Braga (2002) analisou as propagandas das instituições de ensino superior e encontrou diversas palavras frequentes. Ele criou uma “fórmula mágica”, que pode ser adaptada pelas instituições, formando um verdadeiro jogo de palavras:

teoria e prática construindo carreiras para o mercado;

teoria e prática formando a empregabilidade no futuro;

excelência/qualidade aprimorando o sucesso há____anos;

tecnologia/modernidade agregando a sua ascensão para a vida;

comprometimento evoluindo as pessoas/você na economia globalizada;

estrutura melhorando profissionais universitários com sucesso;

reconhecimento direcionando suas conquistas na era do conhecimento e

pioneirismo otimizando talentos amanhã.

A venda do serviço educacional não se concentra mais apenas na carreira, trazendo em suas propagandas “diferenciais” como:

preço ou desconto: o apelo da instituição é o preço baixo; a propaganda, em geral voltada para as classes inferiores, foca a mensalidade acessível, que cabe no bolso do aluno. O anúncio da Ilustração 18, da Radial, busca influenciar a escolha por meio do oferecimento de 50% de desconto:

Ilustração 18 – Propaganda que enfatiza a questão da escolha, sem deixar de lado o desconto/preço

Fonte: Jornal Metro. 23 out. 2007. Disponível em: <http://metropoint.metro.lu/20071023_MetroSaoPaulo.pdf>. Acesso em: <24 out. 2007>.

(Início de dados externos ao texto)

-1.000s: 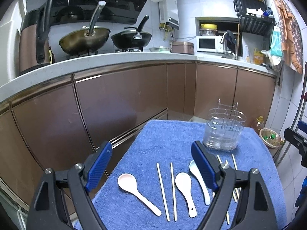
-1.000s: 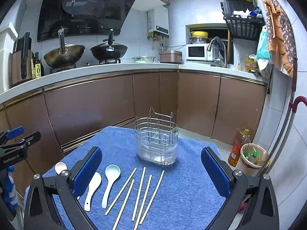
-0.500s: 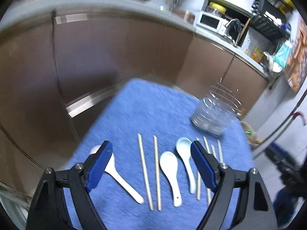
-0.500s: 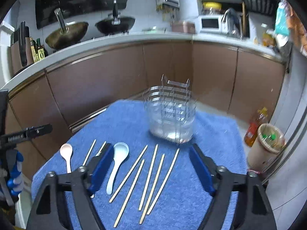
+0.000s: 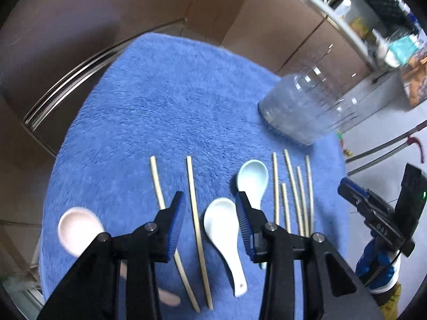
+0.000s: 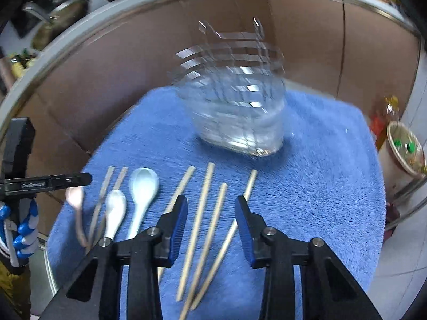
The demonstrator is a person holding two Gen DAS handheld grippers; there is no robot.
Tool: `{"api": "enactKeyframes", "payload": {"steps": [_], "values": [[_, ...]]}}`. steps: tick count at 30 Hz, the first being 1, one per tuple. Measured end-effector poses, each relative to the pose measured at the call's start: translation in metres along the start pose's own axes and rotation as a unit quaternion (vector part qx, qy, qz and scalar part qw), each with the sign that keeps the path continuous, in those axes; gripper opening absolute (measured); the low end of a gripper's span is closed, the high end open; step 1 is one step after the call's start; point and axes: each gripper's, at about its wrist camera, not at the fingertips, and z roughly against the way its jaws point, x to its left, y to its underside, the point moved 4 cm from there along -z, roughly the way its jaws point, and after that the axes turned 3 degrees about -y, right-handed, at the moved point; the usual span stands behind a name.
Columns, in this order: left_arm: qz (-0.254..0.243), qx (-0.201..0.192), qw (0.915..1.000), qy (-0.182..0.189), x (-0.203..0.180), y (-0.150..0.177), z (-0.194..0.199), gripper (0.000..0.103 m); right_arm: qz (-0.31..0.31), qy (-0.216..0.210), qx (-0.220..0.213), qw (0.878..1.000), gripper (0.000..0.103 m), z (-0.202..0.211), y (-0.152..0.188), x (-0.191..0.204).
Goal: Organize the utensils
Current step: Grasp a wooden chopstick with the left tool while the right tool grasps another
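Both views were smeared by motion, and much of the scene had to be read through blur. The left gripper (image 5: 210, 202) pointed steeply down at the blue towel (image 5: 165, 101) covering the bench, its fingers closing with nothing yet pressed between the pads: one chopstick (image 5: 197, 224) and the bowl of the white spoon (image 5: 221, 218) lay in the gap beneath them. The left finger covered part of a second chopstick (image 5: 156, 178), and the gripper's frame hid the middle of the pink spoon (image 5: 77, 228). The pale blue spoon (image 5: 253, 178) had its handle hidden behind the right finger. Four or five more chopsticks (image 5: 293, 186) lay just beside it, their near ends cut off by the gripper.

The right gripper (image 6: 210, 208) also hung above the towel, its fingers closing on empty air; two chopsticks of the group (image 6: 205, 194) ran up through the gap, and whether the pads touched them I could not tell. The wire utensil holder (image 6: 234, 101) stood near the far edge of the towel, so streaked that its compartments could not be made out. At the left edge a blue-and-white gloved hand (image 6: 22, 224) held the other gripper, mostly out of frame.
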Motion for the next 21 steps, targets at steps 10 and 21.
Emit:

Localização: enfatiza-se a praticidade – como o bairro central, perto de metrô, de centro comercial (ver Ilustração 19).

Ilustração 19 – Senac: propaganda que traz mais uma vez apelo do mercado, mas que destaca localização

Fonte: METRO. Disponível em: <http://www.publimetro.com.br>. Acesso em: 12 abr. 2008.

Del-Vechio (2005) acrescenta ainda os seguintes aspectos: uso de metáforas para indicar valores, cores quentes (como amarelo, vermelho e laranja), vestimenta específica (indicando sucesso ou modernidade, “tribos urbanas”), linguagem jovem (gírias, turma, identificação com a MTV, expressões da moda, alegria das festas universitárias), analogias com o filme Matrix e uso de garoto-propaganda (João Gordo para indicar atitude), elementos da moda e de estilos jovens, como as chamadas Tribos Urbanas.